Records supplied:
_ _ _
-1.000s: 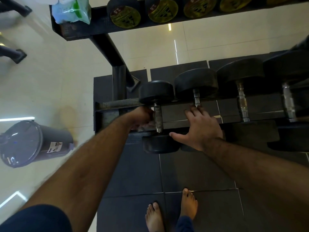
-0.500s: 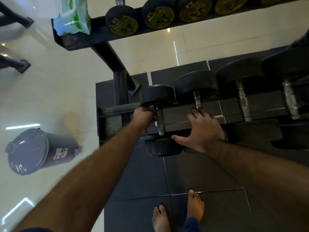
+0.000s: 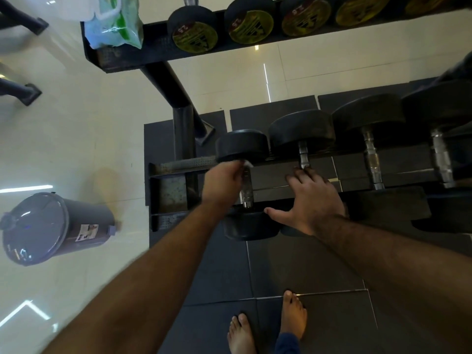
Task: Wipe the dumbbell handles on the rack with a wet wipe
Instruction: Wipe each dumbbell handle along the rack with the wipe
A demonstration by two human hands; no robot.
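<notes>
The lower rack [image 3: 178, 166] carries several black dumbbells with metal handles. My left hand [image 3: 223, 181] grips a white wet wipe [image 3: 247, 163] against the upper part of the leftmost dumbbell's handle [image 3: 246, 192], just under its far head. My right hand [image 3: 310, 200] lies flat with fingers spread over the near end of the second dumbbell [image 3: 301, 132], covering most of its handle. Two more dumbbell handles [image 3: 371, 162] stand bare to the right.
A green and white wet-wipe pack [image 3: 113, 24] sits on the left end of the upper shelf [image 3: 153, 47], beside small yellow-labelled dumbbells [image 3: 195, 34]. A dark lidded bin [image 3: 48, 227] stands on the pale floor at left. My bare feet [image 3: 268, 325] are on dark floor mats.
My left hand has slid with the wipe from the middle of the leftmost handle up toward the far head. My right hand has stayed on the second dumbbell.
</notes>
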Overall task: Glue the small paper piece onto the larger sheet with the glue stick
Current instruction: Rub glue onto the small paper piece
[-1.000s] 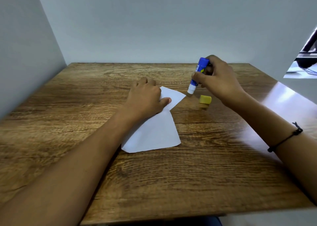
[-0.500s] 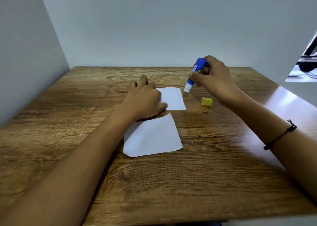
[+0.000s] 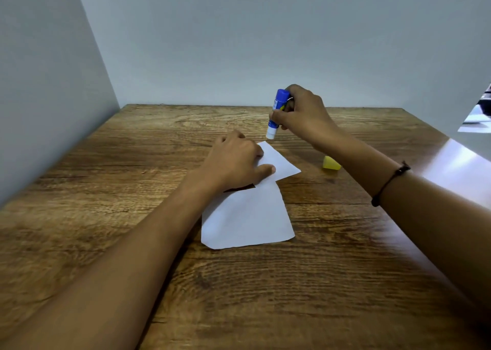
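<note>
Two sheets of white paper, one small (image 3: 279, 163) and one larger (image 3: 247, 216), on one wooden table (image 3: 345, 283); one glue stick (image 3: 276, 113); one yellow cap (image 3: 331, 163); two hands, left (image 3: 233, 163) and right (image 3: 305, 115); one wrist cord (image 3: 389, 183).

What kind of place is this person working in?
Probably a plain desk booth set up for a small craft job: a brown wood-grain table boxed in by bare grey walls, with only white paper sheets and a blue glue stick out.
</note>
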### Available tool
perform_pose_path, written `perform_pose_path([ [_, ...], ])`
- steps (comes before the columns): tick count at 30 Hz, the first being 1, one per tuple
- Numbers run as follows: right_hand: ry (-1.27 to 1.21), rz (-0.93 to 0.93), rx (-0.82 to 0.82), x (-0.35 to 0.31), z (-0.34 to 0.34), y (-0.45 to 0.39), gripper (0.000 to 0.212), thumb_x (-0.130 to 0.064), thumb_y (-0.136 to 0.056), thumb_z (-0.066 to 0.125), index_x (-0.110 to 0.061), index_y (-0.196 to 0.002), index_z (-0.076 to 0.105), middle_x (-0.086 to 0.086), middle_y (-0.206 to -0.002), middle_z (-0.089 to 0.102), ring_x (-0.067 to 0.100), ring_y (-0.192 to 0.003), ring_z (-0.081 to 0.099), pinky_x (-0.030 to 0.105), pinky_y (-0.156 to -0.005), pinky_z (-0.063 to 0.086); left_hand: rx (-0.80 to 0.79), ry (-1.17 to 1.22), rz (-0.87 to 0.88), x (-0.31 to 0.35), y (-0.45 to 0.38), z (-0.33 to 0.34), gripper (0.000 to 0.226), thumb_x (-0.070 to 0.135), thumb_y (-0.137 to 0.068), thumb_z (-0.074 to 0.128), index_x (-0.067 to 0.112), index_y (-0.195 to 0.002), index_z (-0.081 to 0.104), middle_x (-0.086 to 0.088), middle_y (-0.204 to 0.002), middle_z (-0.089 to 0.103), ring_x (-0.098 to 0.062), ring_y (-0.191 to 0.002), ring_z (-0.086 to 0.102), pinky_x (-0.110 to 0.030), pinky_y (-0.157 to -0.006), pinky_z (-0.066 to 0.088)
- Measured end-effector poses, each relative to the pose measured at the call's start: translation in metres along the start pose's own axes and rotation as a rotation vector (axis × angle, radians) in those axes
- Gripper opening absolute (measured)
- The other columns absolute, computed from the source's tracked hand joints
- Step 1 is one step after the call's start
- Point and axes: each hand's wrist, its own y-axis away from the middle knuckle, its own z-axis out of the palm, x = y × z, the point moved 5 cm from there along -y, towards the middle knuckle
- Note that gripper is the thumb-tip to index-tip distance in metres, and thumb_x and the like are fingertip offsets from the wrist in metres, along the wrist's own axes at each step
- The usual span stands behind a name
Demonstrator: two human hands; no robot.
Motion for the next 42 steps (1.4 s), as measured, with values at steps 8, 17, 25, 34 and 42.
perform_pose_path([
  [8, 0.068, -0.021, -0.074, 0.004, 0.024, -0.012, 0.033, -0.017, -0.081, 0.064, -0.001, -0.107, 0.052, -0.001, -0.072, 0.047, 0.019, -0.070, 0.048, 0.025, -0.060, 0.038, 0.040, 0.017, 0.008, -0.002, 0.000, 0.002, 0.045, 0.053, -0.082, 0.044, 0.014, -0.091, 0.064, -0.005, -0.101, 0.065, -0.025, -0.110, 0.043, -0.038, -0.082, 0.028],
  [17, 0.163, -0.065, -0.146, -0.001, 0.022, -0.002, 0.035, -0.017, -0.083, 0.062, 0.000, -0.112, 0.050, 0.008, -0.086, 0.052, 0.021, -0.076, 0.047, 0.027, -0.065, 0.036, 0.038, 0.003, 0.008, -0.002, 0.000, 0.003, 0.042, 0.053, -0.082, 0.044, 0.014, -0.078, 0.060, -0.006, -0.090, 0.062, -0.025, -0.104, 0.044, -0.040, -0.084, 0.032],
  [25, 0.191, -0.072, -0.172, -0.004, 0.006, 0.024, 0.031, -0.019, -0.082, 0.062, -0.002, -0.106, 0.052, 0.008, -0.082, 0.052, 0.019, -0.070, 0.046, 0.022, -0.056, 0.033, 0.031, 0.020, -0.011, -0.003, 0.001, 0.003, 0.043, 0.053, -0.082, 0.046, 0.013, -0.078, 0.060, -0.006, -0.094, 0.064, -0.026, -0.107, 0.044, -0.040, -0.084, 0.032],
  [34, 0.205, -0.076, -0.187, 0.000, -0.014, 0.050, 0.026, -0.023, -0.082, 0.063, -0.007, -0.101, 0.054, 0.007, -0.084, 0.057, 0.017, -0.072, 0.049, 0.023, -0.059, 0.036, 0.020, 0.034, -0.033, -0.004, -0.002, 0.004, 0.043, 0.053, -0.081, 0.047, 0.013, -0.074, 0.059, -0.005, -0.095, 0.065, -0.027, -0.109, 0.044, -0.045, -0.090, 0.035],
  [42, 0.194, -0.050, -0.201, 0.001, -0.026, 0.066, 0.021, -0.022, -0.082, 0.064, -0.015, -0.095, 0.049, 0.003, -0.079, 0.054, 0.014, -0.067, 0.047, 0.022, -0.059, 0.037, 0.004, 0.018, -0.061, -0.005, -0.002, 0.006, 0.046, 0.054, -0.081, 0.047, 0.015, -0.096, 0.067, -0.004, -0.115, 0.065, -0.026, -0.121, 0.040, -0.046, -0.095, 0.031],
])
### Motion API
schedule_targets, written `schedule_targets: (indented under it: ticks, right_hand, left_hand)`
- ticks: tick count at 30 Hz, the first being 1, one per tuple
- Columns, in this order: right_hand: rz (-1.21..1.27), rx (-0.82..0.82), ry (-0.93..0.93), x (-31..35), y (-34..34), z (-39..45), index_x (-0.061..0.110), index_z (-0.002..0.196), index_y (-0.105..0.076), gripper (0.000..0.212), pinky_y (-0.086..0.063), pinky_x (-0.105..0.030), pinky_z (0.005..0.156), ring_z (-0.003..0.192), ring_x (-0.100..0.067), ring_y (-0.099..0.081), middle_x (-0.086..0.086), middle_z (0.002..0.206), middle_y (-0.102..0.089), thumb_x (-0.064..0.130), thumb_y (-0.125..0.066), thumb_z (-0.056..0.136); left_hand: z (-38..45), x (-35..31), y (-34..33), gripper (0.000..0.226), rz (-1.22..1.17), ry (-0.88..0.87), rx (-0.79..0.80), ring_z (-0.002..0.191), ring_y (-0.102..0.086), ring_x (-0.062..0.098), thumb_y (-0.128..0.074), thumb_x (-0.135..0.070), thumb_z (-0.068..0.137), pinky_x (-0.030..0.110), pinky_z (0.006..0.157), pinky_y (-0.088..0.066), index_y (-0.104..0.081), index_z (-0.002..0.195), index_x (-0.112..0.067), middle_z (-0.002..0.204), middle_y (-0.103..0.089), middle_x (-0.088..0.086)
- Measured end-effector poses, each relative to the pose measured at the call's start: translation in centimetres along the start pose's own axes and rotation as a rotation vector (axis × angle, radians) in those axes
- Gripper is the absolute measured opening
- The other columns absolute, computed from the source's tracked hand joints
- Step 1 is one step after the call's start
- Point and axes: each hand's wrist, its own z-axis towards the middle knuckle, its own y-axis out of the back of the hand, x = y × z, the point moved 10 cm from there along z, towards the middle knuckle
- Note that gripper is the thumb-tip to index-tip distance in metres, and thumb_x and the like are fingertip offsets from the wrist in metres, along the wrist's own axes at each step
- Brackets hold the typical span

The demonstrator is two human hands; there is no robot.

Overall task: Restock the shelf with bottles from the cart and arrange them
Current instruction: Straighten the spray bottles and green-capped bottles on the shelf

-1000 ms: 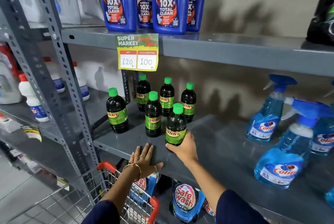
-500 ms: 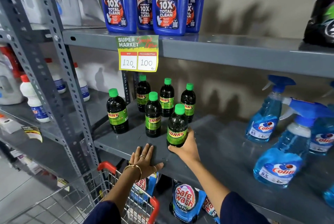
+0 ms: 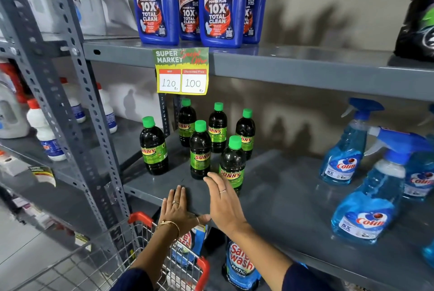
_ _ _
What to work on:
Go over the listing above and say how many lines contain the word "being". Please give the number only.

Answer:
2